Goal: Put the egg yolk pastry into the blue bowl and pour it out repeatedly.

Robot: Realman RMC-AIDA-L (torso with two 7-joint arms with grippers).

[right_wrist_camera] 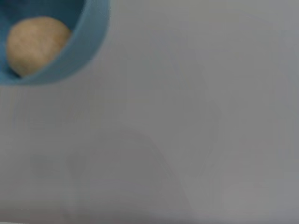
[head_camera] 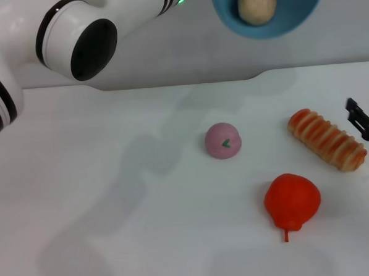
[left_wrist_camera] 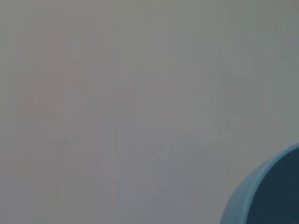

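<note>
The blue bowl [head_camera: 293, 22] is up in the air at the far side of the counter [head_camera: 112, 179], tipped so that its mouth faces toward us, and the egg yolk pastry [head_camera: 256, 3] sits inside it against the lower wall. The left arm [head_camera: 74, 38] reaches across toward the bowl and seems to carry it, though the left hand itself is out of sight, so I cannot tell how it grips the rim. From the left wrist only a curve of the bowl [left_wrist_camera: 261, 196] shows. The right wrist looks at the bowl [right_wrist_camera: 88, 42] with the pastry [right_wrist_camera: 35, 44] resting in it.

The right hand [head_camera: 364, 117] waits at the right edge of the counter, just beyond the ridged orange bread [head_camera: 327, 140], and I cannot make out whether it is spread or closed.

This looks to me like the pouring step, with the pastry not yet out. To do it well, I would tilt the bowl slowly so the round pastry rolls over the rim rather than dropping. It should come down on bare counter, away from the pink ball [head_camera: 222, 141] and the red fruit [head_camera: 292, 200], and low enough that it does not bounce or roll off the edge.
</note>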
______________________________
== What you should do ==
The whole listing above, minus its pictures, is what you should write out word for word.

== Task result ==
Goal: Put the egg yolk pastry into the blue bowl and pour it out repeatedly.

Robot: Realman RMC-AIDA-L (torso with two 7-joint arms with grippers).

[right_wrist_camera] 
[head_camera] 
[left_wrist_camera] 

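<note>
The blue bowl [head_camera: 293, 22] is up in the air at the far side of the counter [head_camera: 112, 179], tipped so that its mouth faces toward us, and the egg yolk pastry [head_camera: 256, 3] sits inside it against the lower wall. The left arm [head_camera: 74, 38] reaches across toward the bowl and seems to carry it, though the left hand itself is out of sight, so I cannot tell how it grips the rim. From the left wrist only a curve of the bowl [left_wrist_camera: 261, 196] shows. The right wrist looks at the bowl [right_wrist_camera: 88, 42] with the pastry [right_wrist_camera: 35, 44] resting in it.

The right hand [head_camera: 364, 117] waits at the right edge of the counter, just beyond the ridged orange bread [head_camera: 327, 140], and I cannot make out whether it is spread or closed.

This looks to me like the pouring step, with the pastry not yet out. To do it well, I would tilt the bowl slowly so the round pastry rolls over the rim rather than dropping. It should come down on bare counter, away from the pink ball [head_camera: 222, 141] and the red fruit [head_camera: 292, 200], and low enough that it does not bounce or roll off the edge.
</note>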

There is nothing further to this exercise.